### Your goal
Please reproduce all of the data exactly as it appears, but skip the pictures.

• • • • •

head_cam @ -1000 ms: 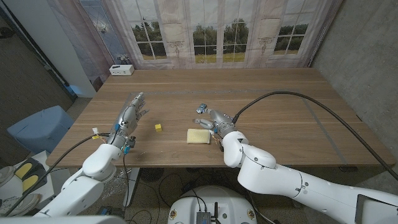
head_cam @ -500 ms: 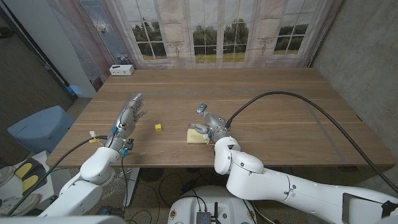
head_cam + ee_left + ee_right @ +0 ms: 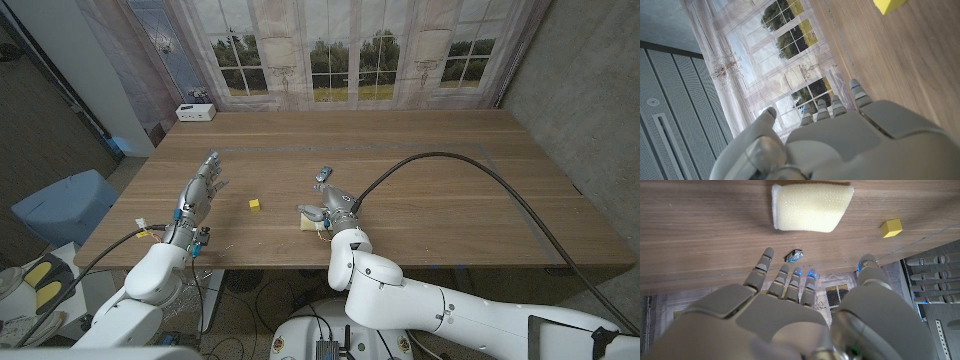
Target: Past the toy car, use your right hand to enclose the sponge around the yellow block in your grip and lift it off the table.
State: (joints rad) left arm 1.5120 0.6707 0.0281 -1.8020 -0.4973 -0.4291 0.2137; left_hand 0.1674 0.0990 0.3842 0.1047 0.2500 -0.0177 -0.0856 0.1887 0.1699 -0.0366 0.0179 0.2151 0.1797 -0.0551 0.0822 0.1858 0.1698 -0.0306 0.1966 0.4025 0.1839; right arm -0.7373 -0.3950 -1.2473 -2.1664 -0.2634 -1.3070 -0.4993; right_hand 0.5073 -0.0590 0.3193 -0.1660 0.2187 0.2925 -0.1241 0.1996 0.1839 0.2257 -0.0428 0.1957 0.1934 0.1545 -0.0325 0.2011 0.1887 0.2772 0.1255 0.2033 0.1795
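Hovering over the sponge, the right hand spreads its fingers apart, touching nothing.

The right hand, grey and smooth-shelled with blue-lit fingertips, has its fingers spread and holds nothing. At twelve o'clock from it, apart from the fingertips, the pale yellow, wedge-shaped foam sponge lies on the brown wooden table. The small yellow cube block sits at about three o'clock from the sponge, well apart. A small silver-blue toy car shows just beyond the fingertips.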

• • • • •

### Solution for this problem
head_cam @ -1000 ms: 
head_cam @ -500 ms: 
head_cam + ee_left + ee_right @ +0 ms: 
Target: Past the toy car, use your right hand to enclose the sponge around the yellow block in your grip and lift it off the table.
State: (joints rad) left arm 1.5120 0.6707 0.0281 -1.8020 -0.4973 -0.4291 0.2137; left_hand 0.1674 0.0990 0.3842 0.1047 0.2500 -0.0177 -0.0856 0.1887 0.1699 -0.0366 0.0179 0.2151 0.1797 -0.0551 0.0822 0.1858 0.1698 -0.0306 0.1966 0.4025 0.1839; right arm -0.7373 -0.3950 -1.2473 -2.1664 -0.2634 -1.3070 -0.4993; right_hand 0.5073 -0.0590 0.3193 -0.1660 0.2187 0.2925 -0.1241 0.1996 0.1839 0.2257 -0.0428 0.1957 0.1934 0.1545 -0.0325 0.2011 0.1887 0.2772 0.1255 0.2033 0.1795
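Hovering over the sponge, the right hand spreads its fingers apart, touching nothing.

The right hand, grey and smooth-shelled with blue-lit fingertips, has its fingers spread and holds nothing. At twelve o'clock from it, apart from the fingertips, the pale yellow, wedge-shaped foam sponge lies on the brown wooden table. The small yellow cube block sits at about three o'clock from the sponge, well apart. A small silver-blue toy car shows just beyond the fingertips.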

Nothing more is needed for this answer.